Los exportadores: Europa al frente, China avanzando
Europa es el gran exportador neto del sector. Alemania lidera, seguida por Italia, Francia y los Países Bajos. Las marcas que concentran esa ventaja son John Deere, CNH Industrial —dueña de Case IH y New Holland—, AGCO con Massey Ferguson y Fendt, CLAAS y Kubota. México se posiciona como el mayor exportador de tractores por valor gracias a sus plantas de manufactura de marcas globales bajo el esquema USMCA, seguido por Alemania, China, Estados Unidos y los Países Bajos.
El caso más llamativo es China. En el primer trimestre de 2025, sus exportaciones de maquinaria agrícola a países de la Franja y la Ruta crecieron un 37,2% interanual. Presionado por los aranceles Trump —que redujeron sus ventas a Estados Unidos en torno al 15%—, Beijing reorientó su oferta hacia África, el Sudeste Asiático y América Latina con equipos de precio difícilmente igualable por fabricantes occidentales.
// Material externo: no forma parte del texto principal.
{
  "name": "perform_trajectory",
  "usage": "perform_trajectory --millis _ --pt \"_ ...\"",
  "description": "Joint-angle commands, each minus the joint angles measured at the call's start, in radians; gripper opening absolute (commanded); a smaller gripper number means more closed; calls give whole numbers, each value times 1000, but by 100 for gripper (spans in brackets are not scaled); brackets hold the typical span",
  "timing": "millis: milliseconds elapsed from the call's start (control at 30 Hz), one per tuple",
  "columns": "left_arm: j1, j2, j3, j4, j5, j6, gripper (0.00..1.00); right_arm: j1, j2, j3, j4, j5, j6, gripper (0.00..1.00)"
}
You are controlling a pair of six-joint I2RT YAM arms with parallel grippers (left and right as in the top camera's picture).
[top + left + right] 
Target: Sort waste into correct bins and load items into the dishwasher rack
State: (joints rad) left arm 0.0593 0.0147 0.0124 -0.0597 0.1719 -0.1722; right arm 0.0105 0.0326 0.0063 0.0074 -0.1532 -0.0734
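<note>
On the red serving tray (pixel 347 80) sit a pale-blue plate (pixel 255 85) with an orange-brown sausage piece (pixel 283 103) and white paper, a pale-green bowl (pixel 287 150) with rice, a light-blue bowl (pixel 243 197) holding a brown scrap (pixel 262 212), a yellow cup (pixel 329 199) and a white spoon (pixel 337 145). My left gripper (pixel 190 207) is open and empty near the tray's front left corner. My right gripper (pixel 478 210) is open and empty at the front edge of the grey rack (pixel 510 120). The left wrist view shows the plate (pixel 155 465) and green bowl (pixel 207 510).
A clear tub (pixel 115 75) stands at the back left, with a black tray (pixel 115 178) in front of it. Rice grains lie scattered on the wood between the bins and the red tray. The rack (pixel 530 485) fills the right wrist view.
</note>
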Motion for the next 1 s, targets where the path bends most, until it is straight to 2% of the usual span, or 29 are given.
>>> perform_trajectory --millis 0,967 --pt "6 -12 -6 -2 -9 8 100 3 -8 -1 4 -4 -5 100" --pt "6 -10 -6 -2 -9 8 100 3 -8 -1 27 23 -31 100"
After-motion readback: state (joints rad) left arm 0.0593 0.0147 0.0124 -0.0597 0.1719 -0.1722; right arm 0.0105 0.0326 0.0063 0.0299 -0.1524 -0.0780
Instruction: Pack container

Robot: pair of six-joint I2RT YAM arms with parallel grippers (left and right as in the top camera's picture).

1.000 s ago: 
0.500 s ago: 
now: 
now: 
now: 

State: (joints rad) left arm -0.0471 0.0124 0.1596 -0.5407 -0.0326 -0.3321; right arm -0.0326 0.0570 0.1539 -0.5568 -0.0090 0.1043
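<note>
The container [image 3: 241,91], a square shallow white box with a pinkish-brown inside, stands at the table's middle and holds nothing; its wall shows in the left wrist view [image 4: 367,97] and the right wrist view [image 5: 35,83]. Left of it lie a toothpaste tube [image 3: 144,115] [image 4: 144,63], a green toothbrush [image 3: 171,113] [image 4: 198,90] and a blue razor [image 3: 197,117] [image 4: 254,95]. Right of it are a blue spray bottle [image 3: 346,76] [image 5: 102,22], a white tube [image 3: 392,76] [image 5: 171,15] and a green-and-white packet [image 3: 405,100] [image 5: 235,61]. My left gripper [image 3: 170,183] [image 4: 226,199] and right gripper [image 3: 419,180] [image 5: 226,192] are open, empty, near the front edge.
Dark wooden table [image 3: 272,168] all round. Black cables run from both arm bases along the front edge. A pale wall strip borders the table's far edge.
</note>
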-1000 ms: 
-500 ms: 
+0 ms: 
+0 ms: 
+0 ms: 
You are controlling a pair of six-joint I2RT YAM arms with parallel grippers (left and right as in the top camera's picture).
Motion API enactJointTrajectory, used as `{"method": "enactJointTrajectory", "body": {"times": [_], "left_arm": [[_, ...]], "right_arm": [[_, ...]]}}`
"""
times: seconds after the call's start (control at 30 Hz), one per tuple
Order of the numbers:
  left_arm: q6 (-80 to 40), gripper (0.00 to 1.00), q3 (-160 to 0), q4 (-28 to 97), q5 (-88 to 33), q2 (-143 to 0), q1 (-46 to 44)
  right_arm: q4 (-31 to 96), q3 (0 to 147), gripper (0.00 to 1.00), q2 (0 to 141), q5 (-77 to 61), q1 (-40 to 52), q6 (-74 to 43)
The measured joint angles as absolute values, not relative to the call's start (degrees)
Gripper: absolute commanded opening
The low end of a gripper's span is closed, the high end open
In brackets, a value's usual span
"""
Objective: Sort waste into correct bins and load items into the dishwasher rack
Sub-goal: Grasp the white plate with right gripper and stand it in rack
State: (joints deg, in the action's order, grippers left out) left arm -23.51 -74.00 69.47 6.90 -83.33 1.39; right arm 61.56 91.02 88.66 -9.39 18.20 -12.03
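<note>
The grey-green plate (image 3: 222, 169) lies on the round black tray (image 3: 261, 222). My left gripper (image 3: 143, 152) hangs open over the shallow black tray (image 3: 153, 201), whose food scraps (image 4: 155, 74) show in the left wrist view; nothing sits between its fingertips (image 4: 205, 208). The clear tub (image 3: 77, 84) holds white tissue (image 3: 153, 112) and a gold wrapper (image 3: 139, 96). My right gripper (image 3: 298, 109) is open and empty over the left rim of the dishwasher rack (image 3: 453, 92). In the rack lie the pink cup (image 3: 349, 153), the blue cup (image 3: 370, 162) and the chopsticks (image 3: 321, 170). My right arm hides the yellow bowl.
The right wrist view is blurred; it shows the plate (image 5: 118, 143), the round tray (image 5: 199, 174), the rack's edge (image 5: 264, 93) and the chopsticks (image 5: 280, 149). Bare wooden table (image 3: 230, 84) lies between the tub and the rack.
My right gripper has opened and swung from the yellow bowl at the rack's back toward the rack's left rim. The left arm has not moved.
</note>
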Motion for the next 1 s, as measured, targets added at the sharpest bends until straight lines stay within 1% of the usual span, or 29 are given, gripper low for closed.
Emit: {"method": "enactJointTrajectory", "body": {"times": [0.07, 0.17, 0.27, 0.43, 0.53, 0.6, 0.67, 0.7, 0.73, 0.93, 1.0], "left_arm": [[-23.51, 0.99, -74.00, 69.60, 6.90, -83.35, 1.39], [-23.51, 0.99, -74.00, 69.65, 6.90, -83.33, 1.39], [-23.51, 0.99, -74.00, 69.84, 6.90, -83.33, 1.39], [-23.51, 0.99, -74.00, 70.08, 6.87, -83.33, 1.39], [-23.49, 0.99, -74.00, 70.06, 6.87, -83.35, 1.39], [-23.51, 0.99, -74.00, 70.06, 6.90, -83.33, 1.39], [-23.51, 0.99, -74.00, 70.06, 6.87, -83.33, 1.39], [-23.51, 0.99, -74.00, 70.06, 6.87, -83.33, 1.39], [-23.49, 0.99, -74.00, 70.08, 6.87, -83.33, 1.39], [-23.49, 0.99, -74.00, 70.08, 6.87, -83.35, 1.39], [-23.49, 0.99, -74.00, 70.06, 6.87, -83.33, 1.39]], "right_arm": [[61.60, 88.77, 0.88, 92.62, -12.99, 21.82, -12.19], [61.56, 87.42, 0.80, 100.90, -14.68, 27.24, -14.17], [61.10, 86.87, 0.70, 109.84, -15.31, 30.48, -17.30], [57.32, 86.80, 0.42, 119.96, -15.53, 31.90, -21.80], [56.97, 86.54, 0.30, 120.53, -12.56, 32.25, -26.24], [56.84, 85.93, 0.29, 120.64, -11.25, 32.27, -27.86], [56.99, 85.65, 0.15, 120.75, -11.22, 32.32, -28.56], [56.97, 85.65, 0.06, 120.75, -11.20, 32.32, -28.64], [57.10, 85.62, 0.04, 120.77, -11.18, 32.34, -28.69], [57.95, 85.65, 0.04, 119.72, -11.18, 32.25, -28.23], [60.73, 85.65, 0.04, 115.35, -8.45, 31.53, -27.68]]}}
Los importadores: el nuevo mapa de la mecanización
Estados Unidos, China, India y Brasil concentran los mayores mercados domésticos, pero el crecimiento más acelerado está en otro lado. India, con 16.800 millones de dólares en demanda en 2025 y apenas el 47% de sus operaciones agrícolas mecanizadas, representa una ventana estructural enorme. En el Sudeste Asiático, Vietnam, Filipinas y Tailandia proyectan crecimientos de importación de entre el 6% y el 8% anual para los próximos cuatro años, con Indonesia ya consolidada como uno de los mercados de mayor expansión de la región.
En África, la demografía es el argumento más contundente: Nigeria pasará de 230 a más de 400 millones de habitantes en 2050. Nigeria, Kenia, Egipto y Tanzania ya son destinos prioritarios tanto de fabricantes europeos como de marcas chinas en expansión.
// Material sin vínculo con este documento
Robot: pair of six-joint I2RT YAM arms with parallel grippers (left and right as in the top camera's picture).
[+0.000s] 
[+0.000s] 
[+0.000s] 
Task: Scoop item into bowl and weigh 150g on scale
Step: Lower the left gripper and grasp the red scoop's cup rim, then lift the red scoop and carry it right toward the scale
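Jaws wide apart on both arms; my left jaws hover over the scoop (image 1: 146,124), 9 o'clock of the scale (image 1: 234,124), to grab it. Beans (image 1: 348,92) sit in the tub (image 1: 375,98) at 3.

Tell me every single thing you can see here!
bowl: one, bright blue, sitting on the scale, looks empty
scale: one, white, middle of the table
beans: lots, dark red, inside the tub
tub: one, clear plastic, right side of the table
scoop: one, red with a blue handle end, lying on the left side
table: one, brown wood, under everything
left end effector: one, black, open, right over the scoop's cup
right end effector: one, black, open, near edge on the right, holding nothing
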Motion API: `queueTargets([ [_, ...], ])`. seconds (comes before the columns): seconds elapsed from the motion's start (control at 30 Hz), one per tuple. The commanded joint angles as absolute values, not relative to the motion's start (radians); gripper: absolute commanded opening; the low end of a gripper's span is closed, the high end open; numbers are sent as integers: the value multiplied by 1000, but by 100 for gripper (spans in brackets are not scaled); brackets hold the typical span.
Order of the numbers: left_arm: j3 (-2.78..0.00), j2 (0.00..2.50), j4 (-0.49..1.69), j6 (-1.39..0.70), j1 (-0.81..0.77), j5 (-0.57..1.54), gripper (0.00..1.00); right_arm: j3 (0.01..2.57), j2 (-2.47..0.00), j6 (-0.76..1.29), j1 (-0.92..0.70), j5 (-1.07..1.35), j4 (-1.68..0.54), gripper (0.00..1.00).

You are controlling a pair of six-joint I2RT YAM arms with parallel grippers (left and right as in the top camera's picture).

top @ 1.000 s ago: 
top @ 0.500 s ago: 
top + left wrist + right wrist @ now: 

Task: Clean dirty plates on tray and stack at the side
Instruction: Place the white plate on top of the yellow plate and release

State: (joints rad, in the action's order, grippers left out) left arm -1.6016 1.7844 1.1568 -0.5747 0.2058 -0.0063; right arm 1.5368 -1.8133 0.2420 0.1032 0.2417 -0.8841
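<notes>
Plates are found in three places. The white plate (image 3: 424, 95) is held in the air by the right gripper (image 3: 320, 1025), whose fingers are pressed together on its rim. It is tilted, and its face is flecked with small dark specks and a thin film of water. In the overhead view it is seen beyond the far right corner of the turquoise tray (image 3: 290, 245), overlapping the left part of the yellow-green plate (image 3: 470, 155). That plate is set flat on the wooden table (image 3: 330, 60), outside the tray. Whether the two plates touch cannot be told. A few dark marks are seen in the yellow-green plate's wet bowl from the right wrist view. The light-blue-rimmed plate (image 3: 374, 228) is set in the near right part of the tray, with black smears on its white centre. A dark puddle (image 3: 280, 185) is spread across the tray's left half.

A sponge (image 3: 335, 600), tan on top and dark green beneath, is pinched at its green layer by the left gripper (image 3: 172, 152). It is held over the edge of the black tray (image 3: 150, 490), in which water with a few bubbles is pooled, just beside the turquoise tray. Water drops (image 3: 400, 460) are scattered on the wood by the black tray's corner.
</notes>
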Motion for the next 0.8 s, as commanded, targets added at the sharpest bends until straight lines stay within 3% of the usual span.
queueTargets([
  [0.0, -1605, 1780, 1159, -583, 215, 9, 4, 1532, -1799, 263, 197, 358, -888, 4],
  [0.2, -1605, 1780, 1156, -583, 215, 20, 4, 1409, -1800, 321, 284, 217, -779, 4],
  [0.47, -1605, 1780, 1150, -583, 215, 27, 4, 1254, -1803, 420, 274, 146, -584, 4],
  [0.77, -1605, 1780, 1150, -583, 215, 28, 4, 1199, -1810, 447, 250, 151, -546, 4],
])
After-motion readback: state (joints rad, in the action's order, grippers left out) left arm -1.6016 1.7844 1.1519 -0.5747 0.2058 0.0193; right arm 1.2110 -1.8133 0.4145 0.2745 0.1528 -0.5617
Tensiones que reconfiguran el comercio
Las sanciones a Rusia redibujaron flujos comerciales que China y fabricantes domésticos rusos están ocupando. Los subsidios gubernamentales al sector crecen con fuerza en 2025, especialmente en India, China y Brasil. Y el acceso al financiamiento sigue siendo una barrera real: en África, solo el 10% de los productores tiene acceso a crédito formal para maquinaria, lo que frena una demanda que en términos demográficos y productivos debería ser mucho mayor.
Política exterior hecha acero
La maquinaria agrícola dejó de ser un sector secundario en la agenda del comercio internacional. Es infraestructura para la seguridad alimentaria, palanca de productividad en economías emergentes y campo de batalla tecnológico entre grandes potencias industriales. El ciclo que viene —con el Sudeste Asiático y África como mercados de mayor crecimiento, China como exportador en expansión y Europa defendiendo el segmento de alta tecnología— va a redefinir quién alimenta al mundo y con qué herramientas lo hace.